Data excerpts
......
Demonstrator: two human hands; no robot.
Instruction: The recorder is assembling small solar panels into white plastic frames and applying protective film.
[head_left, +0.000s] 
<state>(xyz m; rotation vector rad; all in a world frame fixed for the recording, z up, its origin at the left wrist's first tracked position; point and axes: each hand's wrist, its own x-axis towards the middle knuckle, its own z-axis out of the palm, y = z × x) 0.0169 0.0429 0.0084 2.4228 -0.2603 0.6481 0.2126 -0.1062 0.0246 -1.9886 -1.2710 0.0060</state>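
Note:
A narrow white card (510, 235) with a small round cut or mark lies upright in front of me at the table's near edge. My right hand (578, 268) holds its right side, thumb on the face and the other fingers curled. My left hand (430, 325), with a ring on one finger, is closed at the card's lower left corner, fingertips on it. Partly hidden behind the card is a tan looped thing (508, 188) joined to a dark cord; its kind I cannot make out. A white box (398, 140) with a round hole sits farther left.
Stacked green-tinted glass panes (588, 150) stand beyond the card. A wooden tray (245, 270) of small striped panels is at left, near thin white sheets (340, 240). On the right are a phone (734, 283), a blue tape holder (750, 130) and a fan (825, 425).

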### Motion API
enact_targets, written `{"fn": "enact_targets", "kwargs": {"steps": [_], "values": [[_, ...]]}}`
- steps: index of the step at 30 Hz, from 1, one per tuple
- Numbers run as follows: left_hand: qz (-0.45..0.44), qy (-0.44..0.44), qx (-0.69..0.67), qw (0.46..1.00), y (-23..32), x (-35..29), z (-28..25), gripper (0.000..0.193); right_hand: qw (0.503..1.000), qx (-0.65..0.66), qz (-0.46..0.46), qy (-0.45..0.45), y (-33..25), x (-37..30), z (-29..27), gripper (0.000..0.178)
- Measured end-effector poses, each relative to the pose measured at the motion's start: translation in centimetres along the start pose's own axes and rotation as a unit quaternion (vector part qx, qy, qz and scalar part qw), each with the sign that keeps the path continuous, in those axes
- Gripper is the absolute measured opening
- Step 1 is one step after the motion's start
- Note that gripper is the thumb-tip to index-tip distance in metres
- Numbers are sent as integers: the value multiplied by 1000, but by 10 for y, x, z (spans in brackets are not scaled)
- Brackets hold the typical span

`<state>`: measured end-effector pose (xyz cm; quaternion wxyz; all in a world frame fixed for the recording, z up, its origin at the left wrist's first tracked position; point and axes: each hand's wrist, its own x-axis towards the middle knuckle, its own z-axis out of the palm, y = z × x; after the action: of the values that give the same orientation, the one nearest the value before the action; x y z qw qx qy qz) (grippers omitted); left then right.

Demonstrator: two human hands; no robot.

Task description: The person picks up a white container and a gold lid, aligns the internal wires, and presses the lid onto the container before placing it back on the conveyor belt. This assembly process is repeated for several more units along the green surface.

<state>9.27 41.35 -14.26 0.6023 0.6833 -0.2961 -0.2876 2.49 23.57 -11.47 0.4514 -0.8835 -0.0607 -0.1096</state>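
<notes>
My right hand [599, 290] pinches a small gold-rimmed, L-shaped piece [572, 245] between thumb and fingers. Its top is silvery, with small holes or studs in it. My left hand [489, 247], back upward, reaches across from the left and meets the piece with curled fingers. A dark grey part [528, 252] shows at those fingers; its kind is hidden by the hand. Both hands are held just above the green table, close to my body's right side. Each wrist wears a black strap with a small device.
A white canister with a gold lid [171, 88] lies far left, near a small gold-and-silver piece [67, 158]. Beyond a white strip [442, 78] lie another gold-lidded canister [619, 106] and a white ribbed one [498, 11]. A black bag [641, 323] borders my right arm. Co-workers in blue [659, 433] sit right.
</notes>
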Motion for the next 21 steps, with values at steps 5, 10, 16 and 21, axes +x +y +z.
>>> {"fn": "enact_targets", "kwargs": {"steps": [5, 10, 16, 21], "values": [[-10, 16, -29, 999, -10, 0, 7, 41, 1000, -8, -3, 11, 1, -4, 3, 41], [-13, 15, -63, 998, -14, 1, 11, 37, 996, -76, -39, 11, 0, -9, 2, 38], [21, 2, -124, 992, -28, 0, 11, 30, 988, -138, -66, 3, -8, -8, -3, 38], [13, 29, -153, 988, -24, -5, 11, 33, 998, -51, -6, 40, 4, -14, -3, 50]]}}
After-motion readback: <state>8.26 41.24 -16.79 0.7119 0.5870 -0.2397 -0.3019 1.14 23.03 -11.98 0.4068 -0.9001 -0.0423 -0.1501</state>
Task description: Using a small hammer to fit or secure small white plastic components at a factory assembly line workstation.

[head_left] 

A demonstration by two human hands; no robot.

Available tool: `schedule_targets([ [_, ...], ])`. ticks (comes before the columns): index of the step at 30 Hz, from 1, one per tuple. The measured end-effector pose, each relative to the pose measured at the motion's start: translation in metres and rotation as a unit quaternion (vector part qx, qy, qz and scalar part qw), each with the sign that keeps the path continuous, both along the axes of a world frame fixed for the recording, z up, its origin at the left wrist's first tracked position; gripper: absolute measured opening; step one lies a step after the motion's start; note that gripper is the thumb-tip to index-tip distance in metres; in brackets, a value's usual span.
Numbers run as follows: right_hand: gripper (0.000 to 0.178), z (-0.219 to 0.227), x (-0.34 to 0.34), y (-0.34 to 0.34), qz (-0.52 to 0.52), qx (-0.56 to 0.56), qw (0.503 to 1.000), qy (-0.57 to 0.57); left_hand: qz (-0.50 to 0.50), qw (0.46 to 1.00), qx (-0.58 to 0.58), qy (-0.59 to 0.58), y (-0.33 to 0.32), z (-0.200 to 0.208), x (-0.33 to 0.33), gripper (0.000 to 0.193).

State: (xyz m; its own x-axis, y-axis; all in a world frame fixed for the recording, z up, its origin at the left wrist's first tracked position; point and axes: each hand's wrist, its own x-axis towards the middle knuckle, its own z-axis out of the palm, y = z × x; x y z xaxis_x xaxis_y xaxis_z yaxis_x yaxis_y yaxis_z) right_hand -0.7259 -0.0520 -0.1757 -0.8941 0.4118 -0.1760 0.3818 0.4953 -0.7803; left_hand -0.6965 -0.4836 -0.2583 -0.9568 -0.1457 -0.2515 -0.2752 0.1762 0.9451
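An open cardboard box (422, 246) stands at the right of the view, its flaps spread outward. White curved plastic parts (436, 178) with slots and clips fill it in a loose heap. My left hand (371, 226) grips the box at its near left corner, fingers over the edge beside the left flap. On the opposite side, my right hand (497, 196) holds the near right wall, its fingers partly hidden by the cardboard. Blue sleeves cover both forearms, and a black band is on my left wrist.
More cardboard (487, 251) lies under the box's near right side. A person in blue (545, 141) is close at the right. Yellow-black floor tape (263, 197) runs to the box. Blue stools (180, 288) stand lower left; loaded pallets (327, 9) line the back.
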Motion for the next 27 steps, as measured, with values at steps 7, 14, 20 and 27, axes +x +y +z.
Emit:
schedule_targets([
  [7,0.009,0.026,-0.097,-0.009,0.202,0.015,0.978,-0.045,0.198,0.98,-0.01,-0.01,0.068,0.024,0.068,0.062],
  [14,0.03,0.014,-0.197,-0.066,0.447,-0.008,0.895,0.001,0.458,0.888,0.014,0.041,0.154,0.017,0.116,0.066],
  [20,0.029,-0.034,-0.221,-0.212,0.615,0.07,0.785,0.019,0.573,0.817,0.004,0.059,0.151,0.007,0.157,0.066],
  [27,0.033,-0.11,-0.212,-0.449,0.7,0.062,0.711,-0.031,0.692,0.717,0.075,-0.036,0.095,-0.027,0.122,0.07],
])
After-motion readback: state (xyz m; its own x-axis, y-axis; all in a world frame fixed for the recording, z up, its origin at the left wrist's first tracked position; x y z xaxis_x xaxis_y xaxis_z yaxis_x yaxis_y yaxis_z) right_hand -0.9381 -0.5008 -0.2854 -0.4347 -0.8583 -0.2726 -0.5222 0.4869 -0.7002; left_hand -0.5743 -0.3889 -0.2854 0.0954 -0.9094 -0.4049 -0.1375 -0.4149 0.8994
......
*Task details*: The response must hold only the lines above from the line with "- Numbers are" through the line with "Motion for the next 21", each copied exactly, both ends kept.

*Task output*:
- Numbers are sent as integers: the value multiplied by 1000, but by 10 for y, x, z (spans in brackets are not scaled)
- Brackets hold the typical span

`<state>`: measured end-effector pose (xyz cm; quaternion wxyz; all in a world frame fixed for the recording, z up, its origin at the left wrist's first tracked position; point and axes: each hand's wrist, its own x-axis towards the middle knuckle, its own z-axis out of the palm, y = z × x; after the action: of the values that give the same orientation, the one nearest the value before the action; x y z qw qx qy qz) (grippers omitted); left then right.

Demonstrator: two human hands; no robot.

Task description: The person picks up a white container and a gold lid, aligns the internal wires, and presses the lid onto the container before placing it back on the conveyor belt. This assembly process is repeated for several more units along the green surface.

<state>9.27 41.35 -14.26 0.6023 0.6833 -0.2961 -0.2876 2.49 23.57 -11.47 0.4514 -0.8835 -0.0607 -0.1096</state>
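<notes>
My right hand [599, 290] pinches a small gold-rimmed, L-shaped piece [572, 245] between thumb and fingers. Its top is silvery, with small holes or studs in it. My left hand [489, 247], back upward, reaches across from the left and meets the piece with curled fingers. A dark grey part [528, 252] shows at those fingers; its kind is hidden by the hand. Both hands are held just above the green table, close to my body's right side. Each wrist wears a black strap with a small device.
A white canister with a gold lid [171, 88] lies far left, near a small gold-and-silver piece [67, 158]. Beyond a white strip [442, 78] lie another gold-lidded canister [619, 106] and a white ribbed one [498, 11]. A black bag [641, 323] borders my right arm. Co-workers in blue [659, 433] sit right.
</notes>
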Motion for the next 21 steps, with values at steps 5, 10, 16 and 21, axes +x +y +z.

What this exercise required is now done.